I'm attaching patch that adds D-Bus plugin to the 389 DS. This is the
first version, please read the README below that should contain
all information about the plugin including installation and usage.

D-Bus plugin for watching changes on nodes
------------------------------------------

This postoperation plugin can watch changes on specified nodes with a given 
scope. Only successful operations are processed. Matched operations are 
exported via D-Bus signals to the system bus. The plugin currently supports 
watching add, remove and modify operations.

The exported messages on the D-Bus contain the DN of the matched item.
Moreover, list of all (or selected) attributes is contained in the exported
messages for add operations. This behavior can be changed using the 
dbus-plugin-attr and dbus-plugin-attr-all attributes. The watched node needs 
dbus-plugin-enabled set to yes to work. By default the watching is disabled.

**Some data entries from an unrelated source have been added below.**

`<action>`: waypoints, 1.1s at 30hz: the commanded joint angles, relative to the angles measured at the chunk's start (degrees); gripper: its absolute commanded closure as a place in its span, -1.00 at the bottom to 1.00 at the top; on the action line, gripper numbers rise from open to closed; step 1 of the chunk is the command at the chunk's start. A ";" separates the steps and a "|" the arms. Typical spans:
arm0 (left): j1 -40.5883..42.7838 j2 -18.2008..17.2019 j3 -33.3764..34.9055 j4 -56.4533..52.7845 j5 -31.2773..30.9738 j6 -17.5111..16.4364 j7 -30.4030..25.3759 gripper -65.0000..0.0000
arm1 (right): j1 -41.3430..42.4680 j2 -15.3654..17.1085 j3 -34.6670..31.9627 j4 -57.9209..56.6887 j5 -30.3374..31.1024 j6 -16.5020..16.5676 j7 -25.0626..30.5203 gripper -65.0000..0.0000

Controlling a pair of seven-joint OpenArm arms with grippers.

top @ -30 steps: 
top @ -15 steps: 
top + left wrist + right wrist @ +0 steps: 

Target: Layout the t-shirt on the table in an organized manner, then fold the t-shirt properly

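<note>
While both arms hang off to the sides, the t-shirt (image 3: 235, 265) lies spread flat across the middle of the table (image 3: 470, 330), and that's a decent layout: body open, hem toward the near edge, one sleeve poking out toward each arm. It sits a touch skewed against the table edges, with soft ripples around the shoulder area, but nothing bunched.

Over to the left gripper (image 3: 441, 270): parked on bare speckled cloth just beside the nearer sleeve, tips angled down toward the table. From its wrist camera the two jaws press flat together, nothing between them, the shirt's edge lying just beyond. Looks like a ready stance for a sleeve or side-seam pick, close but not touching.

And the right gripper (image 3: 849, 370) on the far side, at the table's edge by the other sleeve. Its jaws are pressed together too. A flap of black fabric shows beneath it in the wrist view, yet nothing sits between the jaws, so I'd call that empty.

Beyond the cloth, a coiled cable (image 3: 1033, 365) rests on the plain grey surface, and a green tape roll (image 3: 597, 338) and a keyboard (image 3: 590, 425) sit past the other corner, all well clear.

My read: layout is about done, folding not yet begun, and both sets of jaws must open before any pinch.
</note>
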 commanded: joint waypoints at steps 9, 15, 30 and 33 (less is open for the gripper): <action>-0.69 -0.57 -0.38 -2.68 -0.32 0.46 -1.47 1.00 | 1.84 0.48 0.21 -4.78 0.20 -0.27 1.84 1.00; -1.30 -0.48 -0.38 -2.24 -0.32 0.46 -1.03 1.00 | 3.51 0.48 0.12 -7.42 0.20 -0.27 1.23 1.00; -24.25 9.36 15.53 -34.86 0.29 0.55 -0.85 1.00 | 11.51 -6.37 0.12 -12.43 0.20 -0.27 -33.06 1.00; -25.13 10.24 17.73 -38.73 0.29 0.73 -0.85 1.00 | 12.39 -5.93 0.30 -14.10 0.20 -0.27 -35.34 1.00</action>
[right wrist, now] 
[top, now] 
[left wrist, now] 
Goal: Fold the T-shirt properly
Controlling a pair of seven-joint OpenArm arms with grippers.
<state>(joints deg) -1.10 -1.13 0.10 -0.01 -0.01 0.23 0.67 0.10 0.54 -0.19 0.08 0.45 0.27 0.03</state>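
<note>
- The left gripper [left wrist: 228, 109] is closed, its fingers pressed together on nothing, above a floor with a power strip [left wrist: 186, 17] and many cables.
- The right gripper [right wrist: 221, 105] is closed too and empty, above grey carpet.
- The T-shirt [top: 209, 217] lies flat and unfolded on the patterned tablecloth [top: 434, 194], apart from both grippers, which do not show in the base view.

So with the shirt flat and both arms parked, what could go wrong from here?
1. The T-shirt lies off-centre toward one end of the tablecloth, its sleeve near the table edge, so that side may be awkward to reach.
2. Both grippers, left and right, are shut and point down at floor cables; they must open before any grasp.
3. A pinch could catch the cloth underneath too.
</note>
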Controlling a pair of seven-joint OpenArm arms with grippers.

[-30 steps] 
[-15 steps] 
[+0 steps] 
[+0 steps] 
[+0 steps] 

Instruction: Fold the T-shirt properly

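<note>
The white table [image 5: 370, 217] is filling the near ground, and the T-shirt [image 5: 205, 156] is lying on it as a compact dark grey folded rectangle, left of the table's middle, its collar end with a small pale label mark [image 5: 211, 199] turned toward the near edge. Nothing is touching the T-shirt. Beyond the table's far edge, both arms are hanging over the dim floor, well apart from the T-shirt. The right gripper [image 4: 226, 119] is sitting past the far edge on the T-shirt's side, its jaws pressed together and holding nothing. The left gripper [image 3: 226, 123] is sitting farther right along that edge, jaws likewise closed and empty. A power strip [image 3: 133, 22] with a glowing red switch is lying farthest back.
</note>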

The configuration of the plugin is stored in LDAP under
cn=D-Bus Plugin,cn=plugins,cn=config

The configurations of the watched nodes are stored in subtree nodes of the plugin 
configuration. For example to watch all add operations on whole subtree of
ou=People,dc=example,dc=com use the configuration below. Attributes mail and 
roomNumber will be exported as strings in addtion to matched item DN.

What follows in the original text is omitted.